In 1285, the town's name was written Ystath. Its original meaning is not fully understood, but the y probably is related to an old word for the yew tree, while stad means town or place.
After the time of Absalon, Bishop of Roskilde and Archbishop of Lund, peace was brought to the area in the 11th century, fishing families settled at the mouth of the river Vassa as herring fishing became the main source of trade. Ystad was not mentioned in documents until 1244, in a record of King Eric's visit to the town with his brother, Abel. A Franciscan monastery, Gråbrödraklostret, was founded in 1267, and Ystad joined the Hanseatic League in the 14th century.

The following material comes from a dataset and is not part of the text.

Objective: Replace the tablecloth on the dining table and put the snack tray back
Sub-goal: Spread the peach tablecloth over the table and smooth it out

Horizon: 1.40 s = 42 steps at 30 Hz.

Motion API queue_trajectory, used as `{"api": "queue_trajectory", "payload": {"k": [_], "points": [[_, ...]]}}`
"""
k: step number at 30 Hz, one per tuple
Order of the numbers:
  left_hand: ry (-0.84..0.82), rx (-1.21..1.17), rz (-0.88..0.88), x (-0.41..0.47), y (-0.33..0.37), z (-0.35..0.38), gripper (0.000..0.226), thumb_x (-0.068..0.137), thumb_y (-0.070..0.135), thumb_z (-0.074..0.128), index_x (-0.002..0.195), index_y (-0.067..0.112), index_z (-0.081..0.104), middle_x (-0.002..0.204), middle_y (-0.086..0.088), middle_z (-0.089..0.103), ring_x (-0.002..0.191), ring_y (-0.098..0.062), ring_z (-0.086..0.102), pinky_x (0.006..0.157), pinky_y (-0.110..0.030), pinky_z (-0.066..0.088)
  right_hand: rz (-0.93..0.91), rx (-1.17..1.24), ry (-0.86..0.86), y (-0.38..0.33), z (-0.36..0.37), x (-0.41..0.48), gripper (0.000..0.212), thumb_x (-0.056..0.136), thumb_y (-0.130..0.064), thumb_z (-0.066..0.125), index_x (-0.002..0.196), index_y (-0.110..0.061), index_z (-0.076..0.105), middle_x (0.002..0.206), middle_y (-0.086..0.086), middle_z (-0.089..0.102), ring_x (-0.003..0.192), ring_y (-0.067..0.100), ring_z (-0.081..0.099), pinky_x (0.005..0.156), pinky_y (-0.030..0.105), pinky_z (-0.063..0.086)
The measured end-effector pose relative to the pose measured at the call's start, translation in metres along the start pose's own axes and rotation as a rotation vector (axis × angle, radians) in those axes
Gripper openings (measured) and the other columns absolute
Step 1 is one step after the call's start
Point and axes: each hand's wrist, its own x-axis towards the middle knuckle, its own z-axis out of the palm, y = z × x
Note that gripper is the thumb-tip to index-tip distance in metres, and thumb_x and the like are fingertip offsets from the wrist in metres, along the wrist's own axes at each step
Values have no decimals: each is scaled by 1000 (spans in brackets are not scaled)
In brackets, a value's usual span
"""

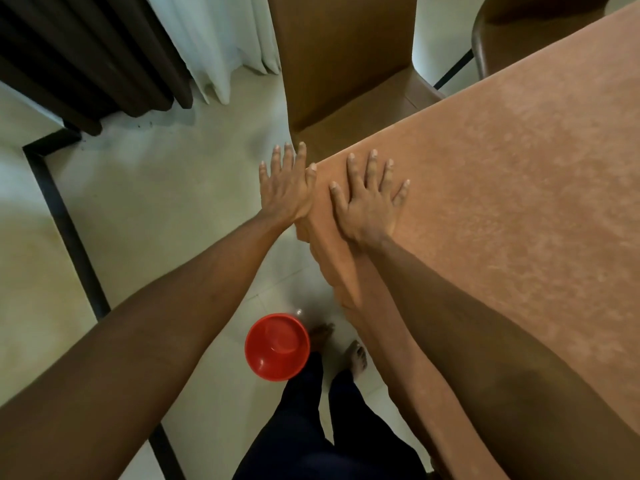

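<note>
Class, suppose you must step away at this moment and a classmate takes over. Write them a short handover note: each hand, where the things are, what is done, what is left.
Left hand: open, fingers straight, against the hanging side of the tablecloth at the table corner.
Right hand: open, flat on top of the tablecloth near the same corner.
Done: the brown tablecloth covers the visible tabletop and lies smooth.
Left: finish the corner, then put the snack tray back. No tray is in view. A red bowl sits on the floor by the feet.

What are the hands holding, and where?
Nothing is gripped: the right hand presses flat on the tablecloth near its corner, the left hand flat against its hanging side.
</note>
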Motion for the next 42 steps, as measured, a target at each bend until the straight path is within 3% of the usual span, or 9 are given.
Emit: {"api": "queue_trajectory", "payload": {"k": [3, 6, 8, 11, 17, 21, 31, 36, 42], "points": [[13, 52, -30, -4, -1, -3, 63, 106, 49, 15, 160, 18, 7, 168, -9, 5, 155, -28, -2, 123, -55, 3, -89, 80, -55, 4, -6, -9, 74, 98, -73, 12, 162, -36, 2, 171, 1, -5, 157, 29, -11, 119, 54, -17], [123, 98, 91, -19, 13, -1, 63, 105, 50, 15, 159, 18, 15, 167, -9, 14, 154, -30, 5, 122, -57, 7, -109, 239, 4, 29, -17, -34, 66, 103, -61, 26, 161, -29, 21, 170, 1, 13, 157, 26, 6, 124, 49, -1], [163, 91, 265, -35, 34, 6, 64, 103, 54, 14, 156, 19, 22, 165, -10, 21, 154, -31, 11, 121, -56, 8, -27, 288, 101, 63, -24, -61, 61, 103, -55, 33, 157, -24, 35, 166, 2, 27, 155, 24, 18, 127, 48, 11], [82, 93, 528, -71, 81, 34, 67, 102, 59, 14, 159, 24, 14, 167, -6, 11, 155, -28, 2, 121, -53, -5, 181, 254, 207, 134, -30, -118, 60, 100, -56, 33, 150, -24, 45, 162, 5, 35, 151, 27, 26, 124, 49, 18], [3, 177, 842, -141, 171, 86, 63, 97, 60, 32, 153, 31, 35, 163, -6, 26, 152, -31, 17, 115, -68, 13, 579, 122, 202, 248, -19, -252, 67, 98, -72, 30, 155, -36, 31, 167, 7, 22, 153, 32, 18, 122, 60, 11], [15, 275, 833, -163, 175, 103, 66, 96, 66, 28, 156, 36, 27, 166, -3, 20, 153, -30, 15, 115, -68, 9, 566, 52, 161, 259, 2, -288, 73, 97, -77, 24, 160, -40, 14, 170, 4, 14, 155, 28, 11, 123, 59, 7], [64, 307, 834, -184, 130, 107, 70, 95, 71, 26, 157, 39, 18, 167, 0, 16, 153, -29, 14, 114, -68, 13, 551, 87, 188, 222, 21, -320, 82, 92, -83, 26, 161, -42, 9, 171, 0, 9, 157, 27, 7, 124, 59, 6], [73, 314, 784, -209, 106, 109, 70, 95, 68, 27, 157, 39, 20, 167, 0, 14, 153, -30, 14, 113, -70, 12, 482, 224, 191, 199, 22, -349, 76, 93, -80, 26, 158, -40, 24, 170, -2, 13, 157, 22, 5, 125, 50, -4], [58, 240, 789, -245, 158, 124, 63, 96, 67, 28, 153, 38, 26, 163, 1, 23, 152, -30, 14, 111, -74, 9, 449, 292, 318, 280, 4, -384, 54, 101, -61, 36, 147, -33, 41, 162, -1, 32, 151, 23, 22, 123, 52, 11]]}}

The charter of 1599 gave the town the right to export oxen. Ystad, together with all of Scania, was transferred from Denmark to Sweden following the Treaty of Roskilde in 1658.
By 1866 Ystad had a railway connection and it was established as a garrison town in the 1890s. After World War II, ferry services to Poland and to the Danish island of Bornholm were opened.
In 1658, Ystad's population was about 1,600 and, by 1850 it had reached 5,000. The increased importance brought by the railway and the garrison in the 1890s drove the population above 10,000.
In his novel Inferno (1897), August Strindberg describes Ystad like so:
The little town to which I now betook myself lies in the extreme south of Sweden, on the seacoast. It is an old pirates' and smugglers' haunt, in which exotic traces of all parts of the world have been left by various voyagers.
Ystad is the setting of the Swedish crime drama Wallander.
Some of the main industries of the town are trade, handicraft and tourism, derived from being one of the best-preserved medieval towns in the Scania province and its association with the Wallander detective novels.